* _Assigned task_
Under this line are the records; write out word for word the part that begins at the line containing "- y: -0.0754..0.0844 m" and ends at the line containing "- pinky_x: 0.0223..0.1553", and no more.

* _Records to process_
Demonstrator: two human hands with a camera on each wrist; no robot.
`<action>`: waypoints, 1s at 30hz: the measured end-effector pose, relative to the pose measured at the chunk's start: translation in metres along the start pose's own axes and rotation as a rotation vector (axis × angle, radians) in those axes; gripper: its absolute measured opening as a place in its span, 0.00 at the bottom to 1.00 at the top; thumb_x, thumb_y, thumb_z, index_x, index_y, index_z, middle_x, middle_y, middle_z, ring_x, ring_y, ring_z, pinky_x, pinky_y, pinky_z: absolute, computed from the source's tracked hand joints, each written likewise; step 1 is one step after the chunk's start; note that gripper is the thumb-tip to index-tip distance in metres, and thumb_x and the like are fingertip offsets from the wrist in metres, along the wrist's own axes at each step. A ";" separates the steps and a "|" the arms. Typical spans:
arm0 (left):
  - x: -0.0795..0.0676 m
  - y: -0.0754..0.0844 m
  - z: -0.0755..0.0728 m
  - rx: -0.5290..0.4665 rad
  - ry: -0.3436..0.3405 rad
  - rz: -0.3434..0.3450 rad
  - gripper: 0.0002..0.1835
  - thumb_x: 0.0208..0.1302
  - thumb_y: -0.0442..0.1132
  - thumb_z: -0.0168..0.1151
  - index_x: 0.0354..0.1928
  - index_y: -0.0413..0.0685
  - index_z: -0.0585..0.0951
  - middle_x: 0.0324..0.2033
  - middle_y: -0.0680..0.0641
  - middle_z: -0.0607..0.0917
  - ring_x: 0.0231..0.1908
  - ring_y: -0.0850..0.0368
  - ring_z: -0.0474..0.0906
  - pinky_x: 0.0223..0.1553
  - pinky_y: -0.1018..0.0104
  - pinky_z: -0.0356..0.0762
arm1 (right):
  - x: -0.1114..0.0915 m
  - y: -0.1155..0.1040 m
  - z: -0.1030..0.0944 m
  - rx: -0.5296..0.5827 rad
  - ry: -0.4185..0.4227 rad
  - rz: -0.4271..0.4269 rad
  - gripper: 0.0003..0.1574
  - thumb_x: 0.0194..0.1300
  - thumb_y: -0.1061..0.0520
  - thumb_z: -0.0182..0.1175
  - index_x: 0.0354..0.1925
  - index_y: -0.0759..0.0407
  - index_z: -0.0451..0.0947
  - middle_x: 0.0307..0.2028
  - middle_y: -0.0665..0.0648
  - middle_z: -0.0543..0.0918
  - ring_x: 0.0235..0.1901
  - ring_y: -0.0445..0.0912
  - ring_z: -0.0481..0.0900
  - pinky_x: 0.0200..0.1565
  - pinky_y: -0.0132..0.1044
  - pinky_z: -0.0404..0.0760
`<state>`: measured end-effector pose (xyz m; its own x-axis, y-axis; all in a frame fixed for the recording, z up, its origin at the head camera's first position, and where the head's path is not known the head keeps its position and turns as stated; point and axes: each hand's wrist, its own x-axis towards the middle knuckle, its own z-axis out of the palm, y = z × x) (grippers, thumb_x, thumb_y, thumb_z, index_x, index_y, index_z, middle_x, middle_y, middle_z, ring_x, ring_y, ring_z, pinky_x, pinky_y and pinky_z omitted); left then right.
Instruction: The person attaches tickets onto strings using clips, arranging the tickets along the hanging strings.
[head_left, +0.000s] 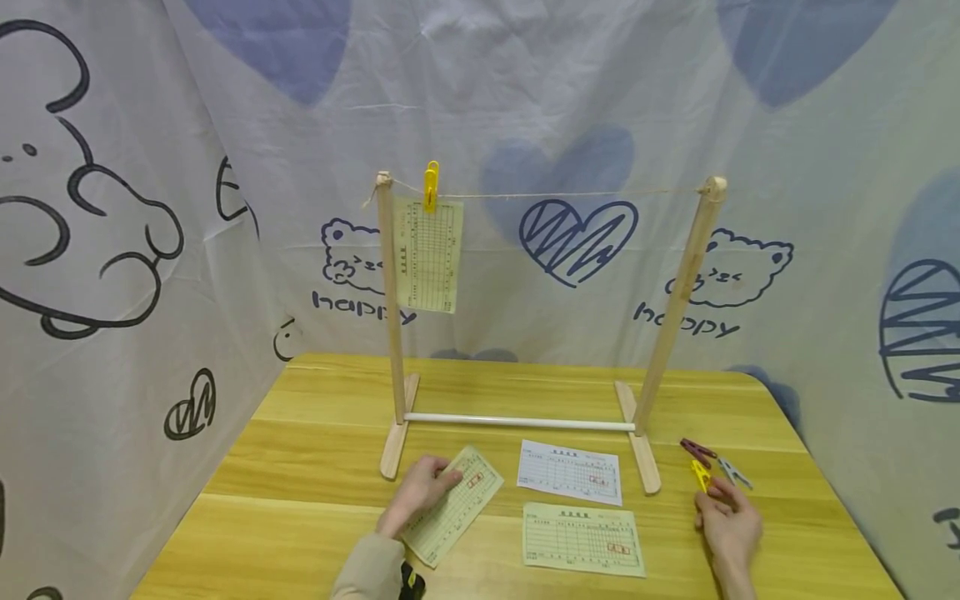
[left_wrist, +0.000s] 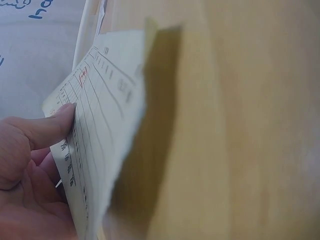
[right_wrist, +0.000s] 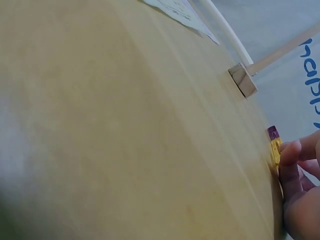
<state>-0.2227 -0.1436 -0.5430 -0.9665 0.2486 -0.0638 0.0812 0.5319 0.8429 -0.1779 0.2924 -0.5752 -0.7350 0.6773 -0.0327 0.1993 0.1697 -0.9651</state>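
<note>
My left hand [head_left: 426, 492] pinches a pale yellow printed form [head_left: 457, 510] by its long edge, thumb on the printed face. In the left wrist view the form [left_wrist: 105, 95] tilts up off the table and casts a shadow. At the right, my right hand [head_left: 727, 527] pinches the near end of a yellow clothespin [head_left: 701, 475] between thumb and finger, low over the table. Beside it lie a dark red clothespin [head_left: 698, 452] and a grey clothespin [head_left: 735, 473]. Another yellow clothespin [head_left: 431, 187] clips a yellow form [head_left: 429, 258] to the string [head_left: 555, 196].
The string runs between two wooden posts [head_left: 678, 304] joined low down by a white rod [head_left: 517, 422]. A white form [head_left: 570, 472] and another yellow form [head_left: 583, 539] lie flat between my hands. A printed cloth [head_left: 465, 100] hangs behind the wooden table [head_left: 247, 508].
</note>
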 end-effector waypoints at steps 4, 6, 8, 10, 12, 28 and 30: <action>0.000 0.000 -0.001 -0.004 -0.006 0.007 0.12 0.72 0.39 0.59 0.37 0.36 0.86 0.22 0.46 0.84 0.19 0.62 0.74 0.19 0.72 0.71 | 0.001 -0.001 0.000 -0.066 -0.003 -0.030 0.27 0.61 0.68 0.60 0.59 0.72 0.75 0.21 0.31 0.73 0.13 0.32 0.73 0.14 0.29 0.75; 0.000 0.000 -0.001 -0.003 -0.008 0.011 0.12 0.73 0.39 0.59 0.37 0.36 0.86 0.22 0.46 0.84 0.19 0.62 0.74 0.19 0.72 0.72 | 0.001 -0.002 0.001 -0.103 0.002 -0.042 0.27 0.60 0.67 0.59 0.59 0.72 0.75 0.18 0.30 0.73 0.10 0.33 0.72 0.12 0.29 0.73; 0.000 0.000 -0.001 -0.004 -0.009 0.011 0.12 0.73 0.39 0.59 0.37 0.37 0.86 0.22 0.46 0.84 0.19 0.62 0.74 0.19 0.71 0.71 | 0.001 -0.003 0.001 -0.128 0.005 -0.042 0.27 0.60 0.66 0.60 0.59 0.71 0.76 0.17 0.31 0.74 0.08 0.34 0.72 0.11 0.29 0.73; -0.001 0.000 -0.001 -0.005 -0.009 0.010 0.12 0.73 0.39 0.59 0.37 0.37 0.86 0.22 0.46 0.84 0.19 0.62 0.74 0.19 0.71 0.71 | 0.001 -0.005 0.002 -0.140 -0.002 -0.037 0.28 0.60 0.64 0.61 0.59 0.73 0.75 0.17 0.35 0.75 0.08 0.35 0.72 0.11 0.30 0.72; -0.001 0.000 -0.001 -0.007 -0.007 0.007 0.12 0.73 0.39 0.59 0.37 0.37 0.86 0.22 0.46 0.84 0.20 0.62 0.74 0.19 0.71 0.71 | 0.002 -0.007 0.002 -0.163 -0.002 -0.024 0.29 0.61 0.62 0.63 0.59 0.73 0.75 0.18 0.39 0.77 0.08 0.36 0.72 0.11 0.31 0.72; -0.001 0.000 -0.001 -0.007 -0.004 0.005 0.12 0.73 0.38 0.59 0.38 0.36 0.86 0.23 0.46 0.84 0.20 0.62 0.75 0.19 0.71 0.72 | 0.005 -0.008 0.003 -0.355 0.012 -0.127 0.23 0.55 0.59 0.71 0.47 0.71 0.83 0.23 0.53 0.79 0.21 0.35 0.68 0.25 0.29 0.65; -0.001 0.000 -0.001 -0.007 -0.005 0.001 0.12 0.73 0.38 0.59 0.39 0.36 0.86 0.23 0.46 0.84 0.20 0.62 0.75 0.20 0.71 0.72 | 0.005 -0.008 0.003 -0.356 -0.006 -0.138 0.23 0.54 0.59 0.71 0.47 0.70 0.84 0.24 0.51 0.79 0.22 0.33 0.67 0.25 0.28 0.65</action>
<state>-0.2218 -0.1446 -0.5424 -0.9651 0.2534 -0.0655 0.0805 0.5256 0.8469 -0.1851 0.2926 -0.5687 -0.7744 0.6264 0.0888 0.3098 0.4978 -0.8101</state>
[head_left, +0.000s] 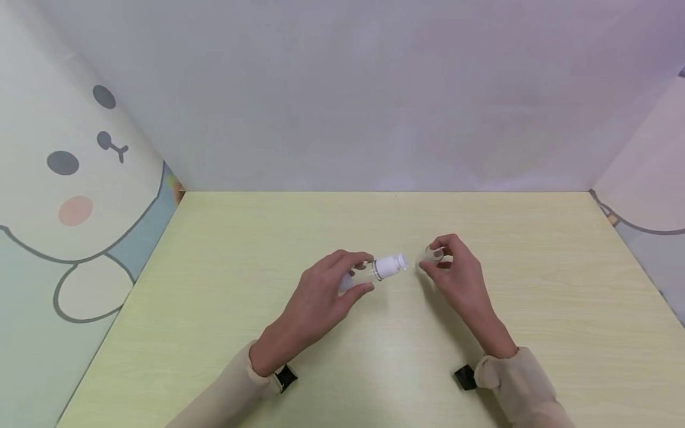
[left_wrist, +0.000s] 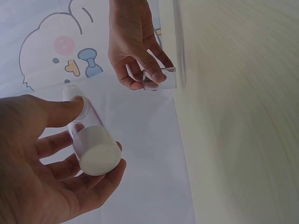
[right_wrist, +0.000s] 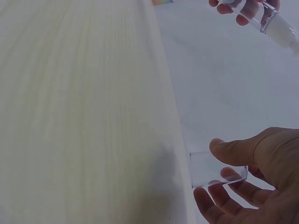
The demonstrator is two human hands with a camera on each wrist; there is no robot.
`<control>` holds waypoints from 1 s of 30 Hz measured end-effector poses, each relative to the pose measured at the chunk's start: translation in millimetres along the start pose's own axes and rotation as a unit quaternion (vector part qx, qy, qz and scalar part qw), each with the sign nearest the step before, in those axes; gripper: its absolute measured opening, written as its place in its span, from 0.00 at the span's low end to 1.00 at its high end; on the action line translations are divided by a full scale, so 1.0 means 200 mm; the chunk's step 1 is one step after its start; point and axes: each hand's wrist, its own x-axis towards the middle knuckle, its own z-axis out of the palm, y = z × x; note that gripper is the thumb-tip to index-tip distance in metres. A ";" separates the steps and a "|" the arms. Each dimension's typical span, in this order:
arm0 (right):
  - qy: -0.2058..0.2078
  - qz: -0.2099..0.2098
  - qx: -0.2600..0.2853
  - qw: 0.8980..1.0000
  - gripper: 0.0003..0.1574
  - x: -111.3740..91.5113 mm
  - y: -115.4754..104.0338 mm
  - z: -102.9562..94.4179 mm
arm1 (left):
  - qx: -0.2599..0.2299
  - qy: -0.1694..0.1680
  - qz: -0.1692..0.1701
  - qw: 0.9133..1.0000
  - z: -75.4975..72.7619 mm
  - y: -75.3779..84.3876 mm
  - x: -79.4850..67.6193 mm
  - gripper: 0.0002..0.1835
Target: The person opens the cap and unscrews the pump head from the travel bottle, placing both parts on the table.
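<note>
My left hand (head_left: 323, 291) grips a small clear pump bottle (head_left: 386, 266) by its body, tilted so the white pump top points right. In the left wrist view the white base of the bottle (left_wrist: 99, 151) faces the camera, with the thumb across the upper body and the fingers beneath. To the right, my right hand (head_left: 459, 276) pinches a clear cylindrical cap (right_wrist: 205, 170) between thumb and fingers. The cap is apart from the bottle, a short way beyond the pump top, and both are held above the table.
The pale wood-grain table (head_left: 241, 238) ends at a plain whitish back wall (head_left: 374, 107). Side panels with cartoon animals (head_left: 75, 166) stand at left and right. A black wrist device (head_left: 286, 377) sits at the left cuff and a black one (head_left: 465, 377) at the right.
</note>
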 end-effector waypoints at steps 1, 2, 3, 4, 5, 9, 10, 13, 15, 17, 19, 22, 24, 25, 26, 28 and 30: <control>-0.003 0.003 0.000 1.000 0.25 0.00 0.00 0.00 | 0.000 -0.001 -0.001 1.000 0.00 0.00 0.00 0.21; -0.006 0.005 0.001 1.000 0.25 0.00 0.00 0.00 | 0.000 -0.002 -0.002 1.000 0.00 0.00 0.00 0.21; -0.009 0.007 0.001 1.000 0.25 0.00 0.00 0.00 | -0.001 -0.002 -0.002 1.000 0.00 0.00 0.00 0.21; -0.012 0.009 0.001 1.000 0.25 0.00 0.00 0.01 | 0.000 -0.003 -0.003 1.000 0.00 0.00 0.00 0.21; -0.014 0.010 0.000 1.000 0.25 0.00 0.01 0.01 | 0.000 -0.003 -0.004 1.000 0.00 0.00 0.00 0.21; -0.018 0.008 -0.003 1.000 0.25 0.00 0.01 0.01 | 0.000 -0.003 -0.004 1.000 0.00 0.00 0.00 0.21; -0.018 0.008 -0.004 1.000 0.25 0.00 0.02 0.01 | 0.000 -0.003 -0.004 1.000 0.00 0.00 0.00 0.21; -0.019 0.006 -0.007 1.000 0.25 0.00 0.02 0.02 | -0.001 -0.004 -0.003 1.000 0.00 0.00 0.00 0.21; -0.019 0.006 -0.009 1.000 0.25 0.00 0.02 0.02 | -0.002 -0.004 -0.003 1.000 0.00 0.00 0.00 0.21; -0.020 0.006 -0.011 1.000 0.25 0.00 0.02 0.02 | 0.000 -0.005 -0.003 1.000 0.00 0.00 0.00 0.21; -0.021 0.008 -0.010 1.000 0.25 0.00 0.02 0.01 | 0.002 -0.006 -0.004 1.000 0.00 0.00 0.00 0.21; -0.025 0.011 -0.009 1.000 0.24 0.01 0.01 0.01 | 0.004 -0.007 -0.005 1.000 0.00 0.00 0.00 0.21; -0.027 0.012 -0.010 1.000 0.24 0.00 0.01 0.01 | 0.005 -0.007 -0.005 1.000 0.00 0.00 0.00 0.21; -0.028 0.012 -0.013 0.999 0.24 0.00 0.01 0.01 | 0.005 -0.007 -0.005 1.000 0.00 0.00 0.00 0.21; -0.029 0.011 -0.014 0.999 0.24 0.00 0.01 0.01 | 0.006 -0.006 -0.006 1.000 0.00 0.00 0.00 0.22; -0.028 0.010 -0.018 0.999 0.24 0.00 0.01 0.01 | 0.006 -0.006 -0.006 1.000 0.00 0.00 0.00 0.21; -0.027 0.006 -0.022 0.999 0.24 0.00 0.01 0.01 | 0.006 -0.005 -0.005 1.000 0.00 0.00 0.00 0.21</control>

* _Problem solution_
  - y: -0.0754..0.0844 m
  - z: -0.0755..0.0728 m
  - rx: -0.5290..0.4665 rad
  - ry: -0.3436..0.3405 rad
  - rz: -0.3434..0.3450 rad
  - gripper: 0.0002..0.1835
  - thumb_x: 0.0208..0.1302
  - thumb_y: -0.0442..0.1132
  - thumb_z: -0.0168..0.1151
  - index_x: 0.0354..0.1928
  - index_y: -0.0413..0.0685
  - index_z: -0.0585..0.0951
  - middle_x: 0.0324..0.2033
  - middle_y: -0.0680..0.0641
  - middle_z: -0.0607..0.0917
  - ring_x: 0.0231..0.1908
  - ring_y: -0.0850..0.0368
  - ring_z: -0.0474..0.0906
  - pinky_x: 0.0223..0.1553

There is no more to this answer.